**Task to complete**
Copy out the data below, all of it, exactly.

**Source material**
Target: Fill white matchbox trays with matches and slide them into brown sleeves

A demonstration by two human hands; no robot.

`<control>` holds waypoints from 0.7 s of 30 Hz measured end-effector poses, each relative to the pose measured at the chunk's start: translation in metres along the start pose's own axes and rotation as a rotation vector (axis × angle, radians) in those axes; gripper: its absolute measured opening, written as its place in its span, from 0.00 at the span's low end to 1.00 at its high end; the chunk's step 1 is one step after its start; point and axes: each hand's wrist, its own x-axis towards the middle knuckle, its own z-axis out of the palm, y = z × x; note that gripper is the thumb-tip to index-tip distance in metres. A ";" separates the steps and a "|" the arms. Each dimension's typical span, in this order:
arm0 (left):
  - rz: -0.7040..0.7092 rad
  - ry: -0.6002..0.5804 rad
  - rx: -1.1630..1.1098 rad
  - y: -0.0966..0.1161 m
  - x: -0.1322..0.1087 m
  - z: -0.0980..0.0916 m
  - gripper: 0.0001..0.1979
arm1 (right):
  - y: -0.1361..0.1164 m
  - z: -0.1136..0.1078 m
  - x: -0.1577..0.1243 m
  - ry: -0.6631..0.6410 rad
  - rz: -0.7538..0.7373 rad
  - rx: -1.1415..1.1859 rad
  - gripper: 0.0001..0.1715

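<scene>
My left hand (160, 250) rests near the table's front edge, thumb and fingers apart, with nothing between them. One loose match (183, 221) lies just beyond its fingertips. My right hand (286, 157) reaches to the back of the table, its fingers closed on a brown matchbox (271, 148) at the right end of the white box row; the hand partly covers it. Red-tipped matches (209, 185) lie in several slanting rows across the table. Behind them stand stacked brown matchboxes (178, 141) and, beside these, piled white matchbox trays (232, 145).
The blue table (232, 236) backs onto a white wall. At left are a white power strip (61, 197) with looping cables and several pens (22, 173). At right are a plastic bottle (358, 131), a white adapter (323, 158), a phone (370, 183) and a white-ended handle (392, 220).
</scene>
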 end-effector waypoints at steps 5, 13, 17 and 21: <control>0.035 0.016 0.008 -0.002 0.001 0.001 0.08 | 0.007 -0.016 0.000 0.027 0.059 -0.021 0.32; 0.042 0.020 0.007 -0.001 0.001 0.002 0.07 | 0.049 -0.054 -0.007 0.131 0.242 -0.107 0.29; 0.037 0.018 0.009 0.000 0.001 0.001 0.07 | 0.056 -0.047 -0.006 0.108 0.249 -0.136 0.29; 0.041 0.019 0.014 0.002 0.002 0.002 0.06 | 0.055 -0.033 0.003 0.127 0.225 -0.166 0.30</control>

**Completed exercise**
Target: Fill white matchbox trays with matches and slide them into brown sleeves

A demonstration by two human hands; no robot.

`<control>` holds waypoints from 0.7 s of 30 Hz measured end-effector poses, each relative to the pose measured at the chunk's start: translation in metres along the start pose's own axes and rotation as a rotation vector (axis × angle, radians) in those axes; gripper: its absolute measured opening, written as its place in its span, from 0.00 at the span's low end to 1.00 at its high end; the chunk's step 1 is one step after its start; point and axes: each hand's wrist, its own x-axis towards the middle knuckle, its own z-axis out of the palm, y = z × x; note that gripper is the thumb-tip to index-tip distance in metres. A ";" separates the steps and a "|" the arms. Each dimension's typical span, in this order:
arm0 (left):
  - rz: -0.7040..0.7092 rad
  - ry: -0.6002..0.5804 rad
  - rx: -1.1630..1.1098 rad
  - y: -0.0966..0.1161 m
  - x: -0.1322..0.1087 m
  - z: -0.0980..0.0916 m
  - gripper: 0.0001..0.1979
arm1 (right):
  - y: -0.1361..0.1164 m
  - z: -0.1136..0.1078 m
  - x: -0.1577..0.1243 m
  - ry: -0.6631..0.6410 rad
  - rz: -0.7538..0.7373 rad
  - rx: -1.1415..1.1859 rad
  - gripper: 0.0001..0.1715

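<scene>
My left hand (160, 250) rests near the table's front edge, thumb and fingers apart, with nothing between them. One loose match (183, 221) lies just beyond its fingertips. My right hand (286, 157) reaches to the back of the table, its fingers closed on a brown matchbox (271, 148) at the right end of the white box row; the hand partly covers it. Red-tipped matches (209, 185) lie in several slanting rows across the table. Behind them stand stacked brown matchboxes (178, 141) and, beside these, piled white matchbox trays (232, 145).
The blue table (232, 236) backs onto a white wall. At left are a white power strip (61, 197) with looping cables and several pens (22, 173). At right are a plastic bottle (358, 131), a white adapter (323, 158), a phone (370, 183) and a white-ended handle (392, 220).
</scene>
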 end-effector waypoints at steps 5, 13, 17 and 21: <control>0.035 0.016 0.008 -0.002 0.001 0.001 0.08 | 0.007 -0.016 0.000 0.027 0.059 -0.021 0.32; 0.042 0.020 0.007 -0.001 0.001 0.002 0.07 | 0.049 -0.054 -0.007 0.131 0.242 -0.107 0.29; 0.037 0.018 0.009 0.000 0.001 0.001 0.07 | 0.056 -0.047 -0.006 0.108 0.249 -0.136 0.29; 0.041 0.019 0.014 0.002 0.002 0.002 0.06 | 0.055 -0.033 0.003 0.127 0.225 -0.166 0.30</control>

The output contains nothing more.